Artificial intelligence (AI) is a field of growing interest. It’s also a field of growing ability. Whereas AI algorithms were once limited to mundane functions like automating simple tasks, AI is now being used in creative domains like art (Du Sautoy, 2019). The subject of whether AI can truly be creative is a fascinating topic.
But creativity is in the eye of the beholder. What we consider to be “art” may be socially limited to human creative endeavors. This raises the question—do we think of works created by AI as art?
We had 400 people on Amazon Mechanical Turk view a painting that was attributed to either a human author or an AI algorithm (randomly assigned), then asked those participants whether they consider the painting to be “art” and how much they like it.
Participants were told, “The painting below was created by [Alfred Iodice / an AI algorithm].” Participants were then shown the painting below, which was in fact created by an AI algorithm.
AI-generated painting, courtesy of Wikimedia Commons
Participants were then asked two questions, “To what extent do you think this painting is art? (1 = Not at all, 7 = Definitely art)” and “How much do you like this painting? (1 = Not at all, 7 = Very much),” both using a 1-7 scale.
Our analysis found that the painting was significantly less likely to be considered art when it was attributed to an AI algorithm (avg. = 5.26) rather than a human (avg. = 5.91), (p < 0.001). Participants also liked the art less when it was attributed to AI (avg. = 4.76) than a human (avg. = 5.10), (p = 0.023).
Notably, the results differed based on age. We found younger people were more accepting of the AI-attributed painting as art than their older counterparts. For every additional year of age, our participants’ “is art” ratings were 0.03 points lower (1-7 scale) for the AI-attributed painting than the human attributed painting (p = 0.027). For example, we’d expect a 20-year-old’s “is art” rating to only differ by about 0.12 points, whereas a 60-year-old’s rating would differ by about 1.33 points.

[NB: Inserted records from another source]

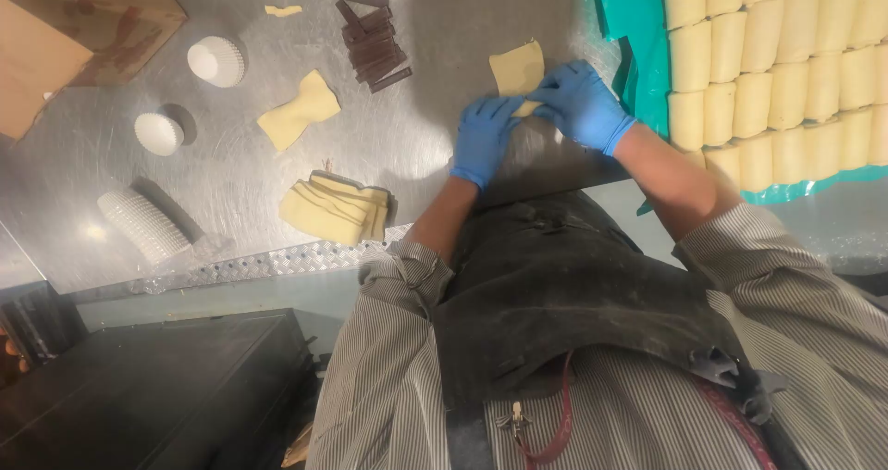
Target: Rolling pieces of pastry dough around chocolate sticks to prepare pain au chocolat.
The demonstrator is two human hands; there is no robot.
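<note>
Item: dough sheet [516, 67], flat on the steel table [416, 146]. Left hand [483, 137] and right hand [581, 105], gloved, fingers pinching its near edge, apparently to roll it. Nearby: chocolate sticks [373, 41], stacked dough sheets [335, 209], rolled pastries [786, 63] rowed on a tray.

Brown cardboard box [79, 26] — open, top-left on the table.

on the tabletop [416, 146], both hands meet on a dough sheet [515, 66]; chocolate sticks [372, 40] lie left of it, rolled pastries [777, 54] right, stacked dough sheets [335, 209] nearer the edge.
</note>
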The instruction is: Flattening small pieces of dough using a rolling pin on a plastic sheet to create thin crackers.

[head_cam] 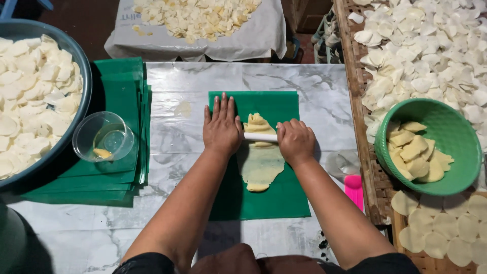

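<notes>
**Ana:** Look at the grip first. The right hand (296, 141) is curled tight around one end of the white roller (261, 137). The left hand (221, 128) is flat, with its fingers out straight, and it presses down on the other end. It is not closed around anything.

**Ben:** Where is the dough?

**Ana:** The yellow dough (261, 161) lies on the green sheet (274, 195) in the middle of the tabletop (172, 127). The roller lies across it, toward the far end. The near part looks thin and flat. The far part looks thicker and wrinkly.

**Ben:** How do you roll it well?

**Ana:** I think both hands should push down the same, so one side does not get thinner. Roll slow and straight, and keep the dough on the green sheet so it does not stick or tear.

**Ben:** How are the arms?

**Ana:** Both arms reach out from the near edge, nearly straight, and come closer together at the hands. The hands sit side by side with the dough between them.

**Ben:** What else is close?

**Ana:** A clear cup (103, 137) sits on a stack of green sheets (119, 96) on the left. A green bowl (456, 177) of dough pieces sits on the right.
</notes>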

The age difference was only marginally significant for the painting’s likability (p = 0.088), but there was still an additional 0.024-point difference for each additional year of age, such that we’d expect 20-year-old’s and 60-year-old’s painting likability difference to be +0.09 and -0.89, respectively.
In the world of art perceptions, it looks like it’s rage against the machine. Irrespective of the actual art in question, people still view AI-generated art as inferior to art created by humans. But it may not always be this way. Younger generations seem to be more accepting of AI art. In time, perhaps we all will become more accustomed to the idea of creative artificial intelligence.
We used an independent samples t-test to test for significant differences in perceptions between the AI and Human art conditions. For significant differences, the difference between the two groups' averages would be large and its corresponding “p-value” would be small. If the p-value is less than 0.05, we consider the difference statistically significant, meaning we'd likely find a similar effect if we ran the study again with this population. To test interaction effects, i.e., whether the results differ by age, we used OLS regression analyses with interaction terms.
Du Sautoy, M. (2019). The Creativity Code: Art and Innovation in the Age of AI. Harvard University Press.